What the task requires | Isolate every line in the records below with "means" in it.

(Stored data)
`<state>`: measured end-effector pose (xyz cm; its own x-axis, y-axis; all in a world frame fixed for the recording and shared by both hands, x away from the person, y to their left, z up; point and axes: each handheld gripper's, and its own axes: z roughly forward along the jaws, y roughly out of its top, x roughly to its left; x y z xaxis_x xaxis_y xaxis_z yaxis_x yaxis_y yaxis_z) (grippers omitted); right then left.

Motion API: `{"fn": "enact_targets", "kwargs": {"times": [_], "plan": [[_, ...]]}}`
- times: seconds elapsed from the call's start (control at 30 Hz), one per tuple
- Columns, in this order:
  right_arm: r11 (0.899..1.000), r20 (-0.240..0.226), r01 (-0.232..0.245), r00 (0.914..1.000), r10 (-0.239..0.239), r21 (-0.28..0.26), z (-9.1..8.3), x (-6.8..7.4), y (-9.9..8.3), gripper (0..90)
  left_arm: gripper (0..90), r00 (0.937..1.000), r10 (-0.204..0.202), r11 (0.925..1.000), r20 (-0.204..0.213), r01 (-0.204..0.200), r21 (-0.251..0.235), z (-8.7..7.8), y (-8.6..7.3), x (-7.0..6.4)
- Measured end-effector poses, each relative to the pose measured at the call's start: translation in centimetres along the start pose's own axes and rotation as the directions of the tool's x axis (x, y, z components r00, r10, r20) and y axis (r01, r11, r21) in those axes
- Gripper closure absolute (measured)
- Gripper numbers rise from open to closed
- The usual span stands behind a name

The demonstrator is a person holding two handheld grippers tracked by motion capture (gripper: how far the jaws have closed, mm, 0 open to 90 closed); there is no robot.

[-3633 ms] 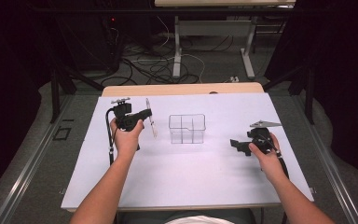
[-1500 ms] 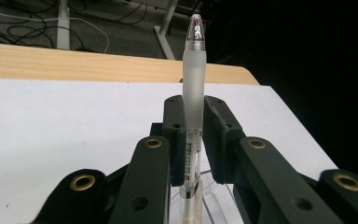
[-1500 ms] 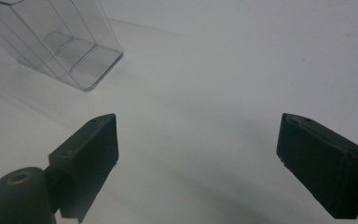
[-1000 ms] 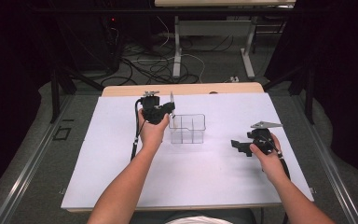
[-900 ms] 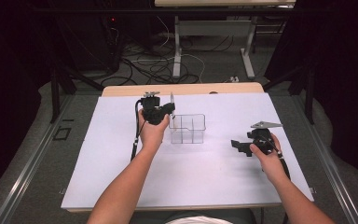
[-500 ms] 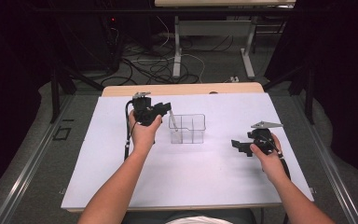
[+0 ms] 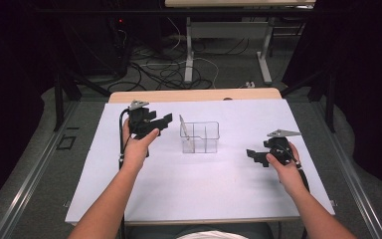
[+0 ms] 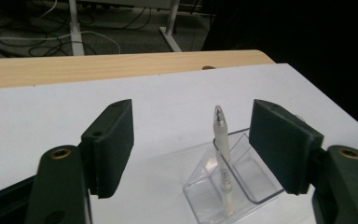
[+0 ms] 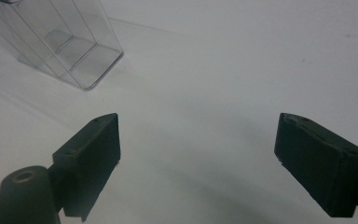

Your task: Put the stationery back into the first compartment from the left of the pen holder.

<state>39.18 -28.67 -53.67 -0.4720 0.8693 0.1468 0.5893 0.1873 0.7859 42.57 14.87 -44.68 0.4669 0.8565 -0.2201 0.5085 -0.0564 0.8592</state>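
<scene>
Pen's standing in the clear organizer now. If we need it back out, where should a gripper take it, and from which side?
Grip the pen on its upper shaft, just below the tip, where it sticks out above the clear organizer rim. Come from above and the left gripper side, jaws straddling the shaft. It leans in the near-left compartment, so the walls probably block a lower grip; lifting along the lean should free it.

A white sheet [image 7: 194, 184] covers most of a pale wooden table [image 7: 194, 95]. Beyond it lies grey floor [image 7: 219, 69] strewn with tangled cables [image 7: 164, 69]. A second desk's white legs [image 7: 189, 55] stand farther back. Dark curtains [image 7: 363, 74] close both sides.
</scene>
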Motion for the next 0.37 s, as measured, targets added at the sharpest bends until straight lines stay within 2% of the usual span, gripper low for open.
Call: {"fn": "enact_targets", "kwargs": {"times": [0.03,0.1,0.23,0.33,0.37], "plan": [[1.0,-0.001,0.0,1.0,0.0,0.001,0.0,0.0,0.0,14.2,30.1,0.9997,0.025,0.9997,-0.005,-0.025,-0.001,-0.3,-0.1,0.1],[1.0,0.0,0.0,1.0,0.0,0.0,-0.1,-0.1,0.0,14.2,29.6,0.9989,0.046,0.9989,-0.009,-0.046,-0.005,-0.8,-0.5,0.4],[1.0,0.001,-0.003,1.0,0.003,-0.008,-0.1,-0.1,0.0,14.2,27.0,0.9987,0.045,0.999,0.022,-0.045,0.002,-1.8,-1.6,1.0],[1.0,0.003,-0.007,1.0,0.007,-0.001,-0.2,-0.1,-0.1,14.2,20.8,0.9986,0.021,0.9991,0.048,-0.023,0.035,-2.3,-2.6,1.5],[1.0,0.007,-0.005,1.0,0.005,-0.001,-0.2,-0.2,-0.2,14.2,18.7,0.9988,0.023,0.9987,0.044,-0.025,0.043,-2.4,-3.0,1.6]]}}
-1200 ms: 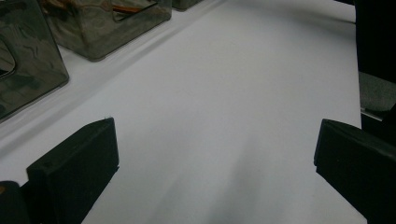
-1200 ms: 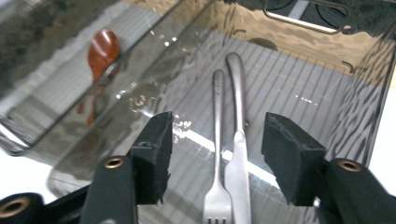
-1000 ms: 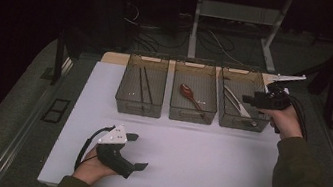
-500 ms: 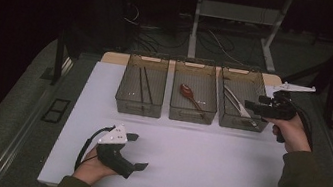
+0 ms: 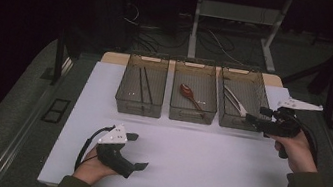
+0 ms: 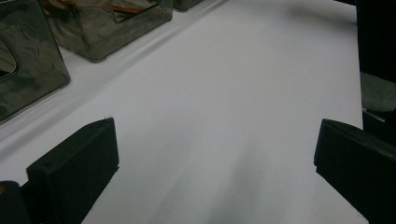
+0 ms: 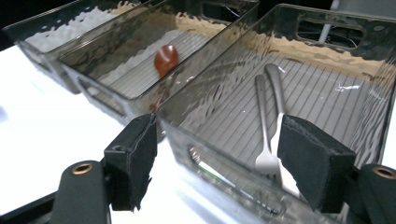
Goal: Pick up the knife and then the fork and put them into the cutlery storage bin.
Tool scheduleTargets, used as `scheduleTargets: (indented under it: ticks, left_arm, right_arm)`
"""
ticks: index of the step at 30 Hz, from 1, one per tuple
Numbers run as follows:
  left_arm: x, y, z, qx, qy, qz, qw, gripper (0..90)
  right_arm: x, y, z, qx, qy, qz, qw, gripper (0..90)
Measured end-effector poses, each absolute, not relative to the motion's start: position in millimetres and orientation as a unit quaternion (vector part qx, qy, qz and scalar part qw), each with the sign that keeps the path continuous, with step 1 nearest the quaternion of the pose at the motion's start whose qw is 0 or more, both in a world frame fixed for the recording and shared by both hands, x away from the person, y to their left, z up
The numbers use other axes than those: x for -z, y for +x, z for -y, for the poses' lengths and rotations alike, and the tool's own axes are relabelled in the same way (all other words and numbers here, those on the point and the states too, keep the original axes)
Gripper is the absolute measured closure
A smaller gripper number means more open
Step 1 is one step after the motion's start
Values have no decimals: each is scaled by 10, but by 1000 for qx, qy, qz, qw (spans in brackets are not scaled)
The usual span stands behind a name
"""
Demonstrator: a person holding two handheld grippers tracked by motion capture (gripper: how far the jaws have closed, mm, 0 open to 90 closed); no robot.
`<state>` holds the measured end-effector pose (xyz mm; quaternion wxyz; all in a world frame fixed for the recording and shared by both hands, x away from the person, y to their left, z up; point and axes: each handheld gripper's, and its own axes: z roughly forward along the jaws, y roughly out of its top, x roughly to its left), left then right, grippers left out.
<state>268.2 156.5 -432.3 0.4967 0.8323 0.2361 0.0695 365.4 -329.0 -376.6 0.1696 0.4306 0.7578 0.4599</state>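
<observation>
Three clear bins stand in a row at the back of the white table (image 5: 195, 154). The left bin (image 5: 141, 89) holds dark chopsticks (image 5: 144, 85). A reddish-brown spoon (image 5: 189, 93) (image 7: 166, 58) lies in the middle bin (image 5: 194, 98). Silver forks (image 5: 232, 102) (image 7: 271, 126) lie in the right bin (image 5: 238, 105) (image 7: 327, 84). My right gripper (image 5: 258, 115) (image 7: 224, 163) is open and empty just outside that bin's near right corner. My left gripper (image 5: 137, 151) (image 6: 215, 177) rests open on the table near the front edge, with bare tabletop between its jaws.
Bare white tabletop stretches between the bins and my hands. Past the table's far edge, the legs of a stand (image 5: 238, 13) and cables (image 5: 145, 24) sit on the dark floor. In the left gripper view, bin walls (image 6: 107, 23) show at the upper left.
My right gripper has drawn back from above the right bin, toward me and slightly right. The left gripper has stayed still.
</observation>
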Motion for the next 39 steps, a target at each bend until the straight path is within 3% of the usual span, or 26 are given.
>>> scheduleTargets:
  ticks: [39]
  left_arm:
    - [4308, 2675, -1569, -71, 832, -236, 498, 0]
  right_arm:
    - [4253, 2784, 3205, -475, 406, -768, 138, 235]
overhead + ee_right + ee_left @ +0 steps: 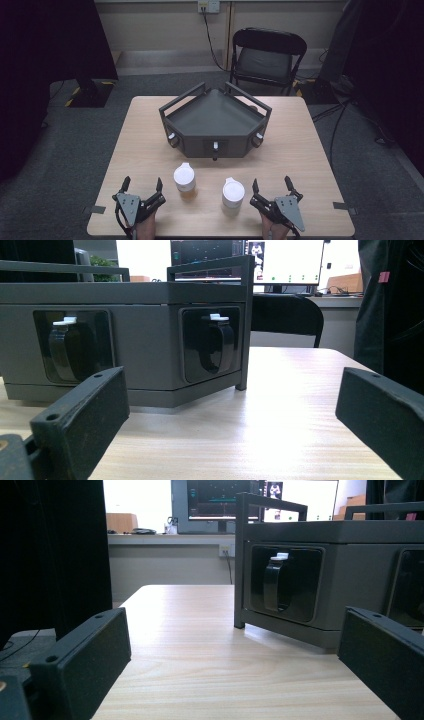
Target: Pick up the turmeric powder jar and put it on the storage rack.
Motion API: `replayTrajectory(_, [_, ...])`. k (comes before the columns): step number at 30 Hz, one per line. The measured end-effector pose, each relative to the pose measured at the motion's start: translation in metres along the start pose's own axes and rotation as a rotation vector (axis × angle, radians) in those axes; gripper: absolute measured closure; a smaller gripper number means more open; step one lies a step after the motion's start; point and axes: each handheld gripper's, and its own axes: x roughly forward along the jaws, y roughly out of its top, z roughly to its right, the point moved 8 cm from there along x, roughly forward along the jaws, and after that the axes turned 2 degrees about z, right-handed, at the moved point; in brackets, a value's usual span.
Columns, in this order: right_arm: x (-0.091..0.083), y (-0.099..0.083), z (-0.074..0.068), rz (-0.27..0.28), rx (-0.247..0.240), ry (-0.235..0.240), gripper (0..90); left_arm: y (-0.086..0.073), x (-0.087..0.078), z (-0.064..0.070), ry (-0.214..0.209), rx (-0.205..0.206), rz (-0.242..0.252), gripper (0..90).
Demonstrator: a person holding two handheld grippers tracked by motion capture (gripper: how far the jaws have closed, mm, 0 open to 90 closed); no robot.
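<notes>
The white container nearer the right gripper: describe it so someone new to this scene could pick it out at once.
Start at the wooden table and its dark grey angular tray. In front of the tray stand two white lidded containers; this white container is the right one, just left of the open right gripper. It stands closer to the table's near edge than its twin.
</notes>
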Motion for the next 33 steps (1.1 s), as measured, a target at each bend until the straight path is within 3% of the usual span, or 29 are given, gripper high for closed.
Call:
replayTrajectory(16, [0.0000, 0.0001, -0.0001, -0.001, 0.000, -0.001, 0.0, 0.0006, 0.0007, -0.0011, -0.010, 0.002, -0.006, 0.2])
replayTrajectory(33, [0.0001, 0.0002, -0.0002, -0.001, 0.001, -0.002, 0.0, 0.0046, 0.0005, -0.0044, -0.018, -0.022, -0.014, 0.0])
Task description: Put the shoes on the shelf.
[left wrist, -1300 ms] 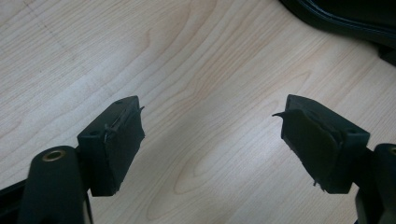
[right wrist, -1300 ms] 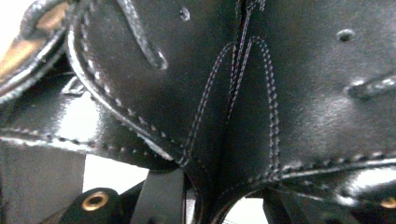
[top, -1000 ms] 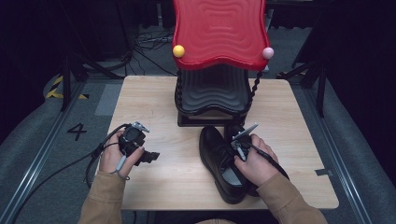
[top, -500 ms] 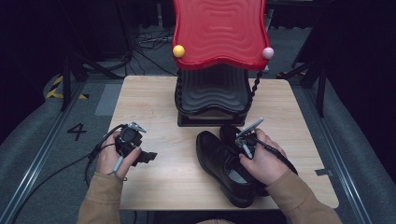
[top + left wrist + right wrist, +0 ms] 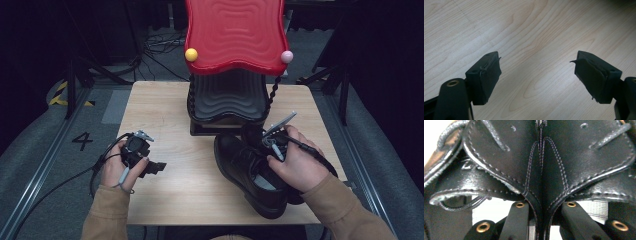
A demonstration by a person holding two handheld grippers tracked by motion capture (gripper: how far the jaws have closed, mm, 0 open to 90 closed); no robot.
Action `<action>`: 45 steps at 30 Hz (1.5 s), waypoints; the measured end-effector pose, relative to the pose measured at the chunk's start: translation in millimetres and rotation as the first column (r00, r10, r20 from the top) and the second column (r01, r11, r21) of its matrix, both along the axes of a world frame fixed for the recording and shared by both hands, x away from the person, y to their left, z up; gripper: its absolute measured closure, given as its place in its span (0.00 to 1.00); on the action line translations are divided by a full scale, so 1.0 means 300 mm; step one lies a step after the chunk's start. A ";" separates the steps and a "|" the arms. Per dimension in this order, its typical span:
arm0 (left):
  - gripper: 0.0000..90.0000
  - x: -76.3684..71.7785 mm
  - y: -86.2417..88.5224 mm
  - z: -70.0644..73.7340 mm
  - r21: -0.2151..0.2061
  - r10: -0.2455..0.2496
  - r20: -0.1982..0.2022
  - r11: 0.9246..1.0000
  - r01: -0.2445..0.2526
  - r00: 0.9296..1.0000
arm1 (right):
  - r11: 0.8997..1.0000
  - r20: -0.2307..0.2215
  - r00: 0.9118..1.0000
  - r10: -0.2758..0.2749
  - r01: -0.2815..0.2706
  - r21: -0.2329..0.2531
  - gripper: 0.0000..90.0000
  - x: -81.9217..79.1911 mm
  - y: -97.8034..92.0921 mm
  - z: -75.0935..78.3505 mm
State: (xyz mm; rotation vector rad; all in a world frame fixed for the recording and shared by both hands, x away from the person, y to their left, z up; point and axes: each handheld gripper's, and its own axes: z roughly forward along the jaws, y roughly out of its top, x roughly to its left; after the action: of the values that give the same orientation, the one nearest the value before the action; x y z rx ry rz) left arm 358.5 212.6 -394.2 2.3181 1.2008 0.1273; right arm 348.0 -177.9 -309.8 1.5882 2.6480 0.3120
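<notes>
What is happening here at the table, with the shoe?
A person works at a wooden table with a gripper in each hand. The right gripper is shut on the heel seam of a black shoe, close to a red and black stand. The left gripper rests open on the table, holding nothing.

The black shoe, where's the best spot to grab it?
Probably the heel seam of the black shoe, from behind. That thin, stiff, raised edge fits between two jaws, and the right gripper is clamped on it there; the toe looks too round.

A dark recording lab: wooden table, floor cables, a taped floor number.
</notes>
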 end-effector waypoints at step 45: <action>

Output |
A smaller gripper number means more open
Motion API: `replayTrajectory(_, [_, ...])`. k (comes before the columns): step number at 30 Hz, one per line. The measured end-effector pose, each relative to the pose measured at the motion's start: translation in metres along the start pose's own axes and rotation as a rotation vector (axis × angle, radians) in those axes; gripper: absolute measured closure; a smaller gripper number means more open; step one lies a step after the motion's start; point and axes: each handheld gripper's, and its own axes: x roughly forward along the jaws, y roughly out of its top, z roughly to its right, the point moved 8 cm from there along x, roughly forward along the jaws, and after that the axes turned 2 degrees about z, right-handed, at the moved point; in brackets, a value's usual span.
Action `<action>`: 45 steps at 30 Hz (1.5 s), waypoints; the measured end-effector pose, relative to the pose measured at the chunk's start: translation in millimetres and rotation as the first column (r00, r10, r20 from the top) and the second column (r01, r11, r21) of its matrix, both along the axes of a world frame fixed for the recording and shared by both hands, x away from the person, y to their left, z up; gripper: its absolute measured closure, given as its place in its span (0.00 to 1.00); on the action line translations are divided by a full scale, so 1.0 means 300 mm; step one lies a step after the chunk's start. A ";" separates the steps and a "|" the arms. Per dimension in this order, its typical span:

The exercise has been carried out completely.